Peter Segall / Juneau Empire file
The MV Tazlina arrives in Juneau in this May 2020 photo. Federal relief dollars may be coming to the state to aid the Alaska Marine Highway System, but the unions that run the ships say workers are leaving the state.

Peter Segall / Juneau Empire file The MV Tazlina arrives in Juneau in this May 2020 photo. Federal relief dollars may be coming to the state to aid the Alaska Marine Highway System, but the unions that run the ships say workers are leaving the state.

Union reps say Alaska’s losing maritime workers

Mariners are finding better pay elsewhere

The ailing Alaska Marine Highway System has been given a lifeline by the federal government, but keeping the workforce needed to run the system continues to be an issue for the state.

Representatives from the three unions whose workers run the ferries told lawmakers Thursday the state was losing well-qualified mariners to other states and private businesses.
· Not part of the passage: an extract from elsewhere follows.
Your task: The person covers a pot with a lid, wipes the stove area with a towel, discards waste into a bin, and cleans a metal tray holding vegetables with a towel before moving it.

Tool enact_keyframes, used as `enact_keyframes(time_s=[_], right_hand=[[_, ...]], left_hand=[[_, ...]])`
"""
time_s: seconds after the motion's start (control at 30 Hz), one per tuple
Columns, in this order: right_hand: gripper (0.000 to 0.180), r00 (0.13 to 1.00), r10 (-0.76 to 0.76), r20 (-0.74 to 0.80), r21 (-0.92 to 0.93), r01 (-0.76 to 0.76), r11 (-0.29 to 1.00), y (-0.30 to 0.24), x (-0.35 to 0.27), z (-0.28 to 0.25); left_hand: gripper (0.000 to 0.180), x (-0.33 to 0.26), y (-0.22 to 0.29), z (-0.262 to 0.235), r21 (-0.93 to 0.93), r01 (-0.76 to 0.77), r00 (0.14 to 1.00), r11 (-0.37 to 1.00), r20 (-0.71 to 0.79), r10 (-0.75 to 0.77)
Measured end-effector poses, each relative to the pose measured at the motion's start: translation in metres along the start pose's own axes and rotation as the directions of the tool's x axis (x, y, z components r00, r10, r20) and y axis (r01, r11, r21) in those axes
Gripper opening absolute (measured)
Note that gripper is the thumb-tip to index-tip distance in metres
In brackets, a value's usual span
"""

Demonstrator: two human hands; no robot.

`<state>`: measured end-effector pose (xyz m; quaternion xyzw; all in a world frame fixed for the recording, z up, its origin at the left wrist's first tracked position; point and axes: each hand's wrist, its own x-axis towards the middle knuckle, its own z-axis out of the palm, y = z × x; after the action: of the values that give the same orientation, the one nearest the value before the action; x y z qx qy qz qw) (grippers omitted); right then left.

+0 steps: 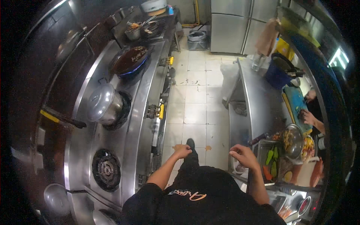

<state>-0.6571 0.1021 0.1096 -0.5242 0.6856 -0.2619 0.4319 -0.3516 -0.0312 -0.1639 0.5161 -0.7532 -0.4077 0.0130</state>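
My left hand hangs in front of me over the floor, its fingers curled together with nothing seen in them. It is apart from the stove on the left. My right hand is raised beside the steel counter, loosely bent and holding nothing. Nearest to it is a metal tray with green peppers and an orange-red piece, perhaps carrot. A dark-handled tool lies by the tray's far corner. Both hands appear to touch nothing.
On the left stove stand a lidded pot and a wok of dark liquid over blue flame. A bare burner is nearer. Across the counter, another person's hand works at a blue-green board. A bin stands ahead.
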Motion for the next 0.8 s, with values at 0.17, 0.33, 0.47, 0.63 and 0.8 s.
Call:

Maritime jobs require extensive training and certification, said Shannon Adamson with the International Organization of Masters, Mates and Pilots, in a presentation to the House Transportation Committee.

“Qualified mariners (are) a financial investment,” Adamson said. “They’re finding better jobs in other places and we’re losing those investments.

The Washington State Ferry and the private Black Ball Ferry Line that runs a single route between Washington and Vancouver Island, British Columbia, have similar qualification requirements and better pay, Adamson said. AMHS has a more desirable two-weeks-on, two-weeks-off schedule, Adamson said, but Washington’s ferries can offer significantly more pay and Black Ball can offer almost double.

Entry-level unlicensed workers on AMHS can expect to make between $18-22, Adamson said.

Qualifications for the highest-level jobs aboard AMHS vessels — chief engineers and masters — can take up to 10 years to obtain, Adamson said. Adamson noted that AMHS doesn’t assist workers financially in obtaining qualifications or training. Some qualifications require mariners to have traveled certain routes and demonstrated familiarity with local waters, Adamson said, and with Alaska’s size and limited ferry schedule, there can be a long time between required trips.

Even for the unlicensed crew, Adamson said, entry-level jobs can come with Coast Guard safety requirements that cost money to obtain.

[Engineers give Alaska’s infrastructure a C-]

The system’s ridership has declined for years and maintenance costs of the aging fleet have risen.In 2019, Gov. Mike Dunleavy made deep cuts to the system, threatening its future. The cuts faced significant public backlash, and the governor has since changed tack to support efforts to reform the system. Dunleavy signed a bill into law last year creating the Alaska Marine Highway Operations Board which held its first meeting earlier this month.

The board is the latest of many efforts to reform AMHS and is tasked with bringing forward recommendations on how to better run the system. Board members are to draft both short and long-term plans for the management of the system as the lack of long-term planning was frequently cited as a critical weakness for AMHS. However, the board’s recommendations are not binding.

Dunleavy budgeted federal relief dollars to keep the ferries running and Alaska’s congressional delegation has promised the recent infrastructure law will bring funds to revitalize the system. More immediately, the infrastructure law contained a provision allowing the state to use federal highway money to keep the boats running.

But job vacancies for the Inland Boatman’s Union of the Pacific — the union representing unlicensed workers — are high, according to the union’s regional director Earling Walli. Ferries in Alaska don’t run as frequently in the winter and budget cuts have made those sailings even more infrequent leading mariners to look for jobs elsewhere, Walli said.

As with other industries, Walli said the COVID-19 pandemic caused disruption in the workforce and the maritime industry nationwide is wanting for workers.

According to Adamson, AMHS currently has 303 unlicensed crew members, 78 members of the Masters, Mates and Pilots and 58 members of the Marine Engineers’ Beneficial Association. Vacancy numbers are lower for MEBA and MMP, Adamson said, but there aren’t enough mariners in the state to maintain the optimal amount of releif workers. Retention across all three unions has declined since 2015, Adamson said, most significantly the MEBA which went from 104 members in 2015 to 55 in 2022.

Adamson suggested the state take certain measures to help with hiring and job retention, such as revising the minimum qualifications, working crew members year-round and creating a training fund to help pay for qualifications.